As with many organisms who don’t have time to waste, the penises of this species have a very specific set of features. Some snakes have cactus-like, terrifying-looking hemipenes, but the C. reticulata penis has backward-pointing spines. And that whole breaking-off-the-penis thing isn’t just shuffling off something old to be able to mate anew. Along with its own bit of penis, the sea slug is also discarding rival sperm that it scraped from its partner during copulation.

Researchers publishing in the Journal of Ethology confirmed this bit of copulatory tool use by analyzing the DNA adherent to the broken off penis after their lab sea slugs copulated. Sure enough, those backward-oriented spines are dragging out rival sperm as the sea slug ditches its own penis. This tactic circumvents storage of sperm from an earlier copulation and helps give the most recent contender an edge in the mating Olympics. It also explains why this nudibranch ditches the penis rather than trying to retract it. The study authors don’t make it sound terribly comfortable:

“Though a long and thorny penis is advantageous in scraping out allo-sperm at copulation, such a penis is difficult to pull back into the body again … and the backward-pointing spines on the penis covered with sperm … will not remove allo-sperm efficiently at the next copulation, like a  VelcroTM tape. Such morphological and functional inconveniency may have made C. reticulata develop a cheap and fragile penis and dispose of it, rather than a robust but expensive one and reuse it.”
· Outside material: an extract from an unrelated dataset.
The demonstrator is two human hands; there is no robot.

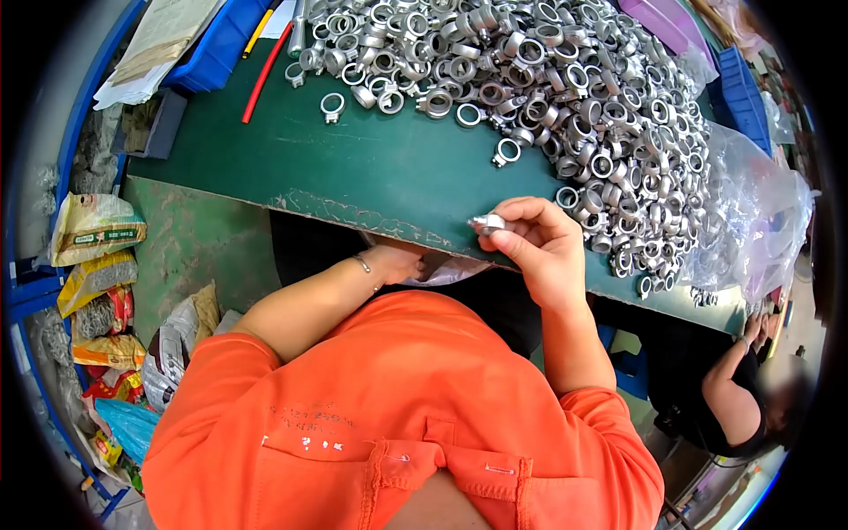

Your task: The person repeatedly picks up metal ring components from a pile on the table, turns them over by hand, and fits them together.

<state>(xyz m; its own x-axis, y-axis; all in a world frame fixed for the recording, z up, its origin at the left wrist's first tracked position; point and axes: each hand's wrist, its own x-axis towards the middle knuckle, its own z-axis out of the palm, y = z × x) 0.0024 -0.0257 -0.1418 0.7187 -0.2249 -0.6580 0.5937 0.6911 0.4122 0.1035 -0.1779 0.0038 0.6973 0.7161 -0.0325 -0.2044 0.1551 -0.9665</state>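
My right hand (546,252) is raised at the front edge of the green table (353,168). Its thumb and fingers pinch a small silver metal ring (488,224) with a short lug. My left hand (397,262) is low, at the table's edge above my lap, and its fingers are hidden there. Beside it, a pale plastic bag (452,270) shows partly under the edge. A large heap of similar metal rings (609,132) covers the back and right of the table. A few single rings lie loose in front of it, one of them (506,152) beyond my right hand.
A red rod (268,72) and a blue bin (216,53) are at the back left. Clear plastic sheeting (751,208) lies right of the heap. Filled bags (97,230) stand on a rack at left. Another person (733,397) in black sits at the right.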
Wouldn’t want to go to all the effort of an expensive and resuable penis when cheap replacements look more functional and offer more comfort.

All of this work to find out what a sea slug does with its spiny disposable penis has a point beyond the obvious curiosity value. It suggests intense competition and a high frequency of mating for this species. That means that simultaneous hermaphrodites may have to work as hard as non-hermaphrodite animals to mate successfully.

One narrative to explain simultaneous hermaphroditism is that it evolved against a backdrop of scanty opportunities for mating, either because not enough mates are available or because moving around and finding one isn’t easy. Clearly, this penis-disposing, sperm-scraping species that can copulate in a chain reaction of replaced penises doesn’t seem to fit that description. The authors suggest that this conceptualization should be revisited for C. reticulata.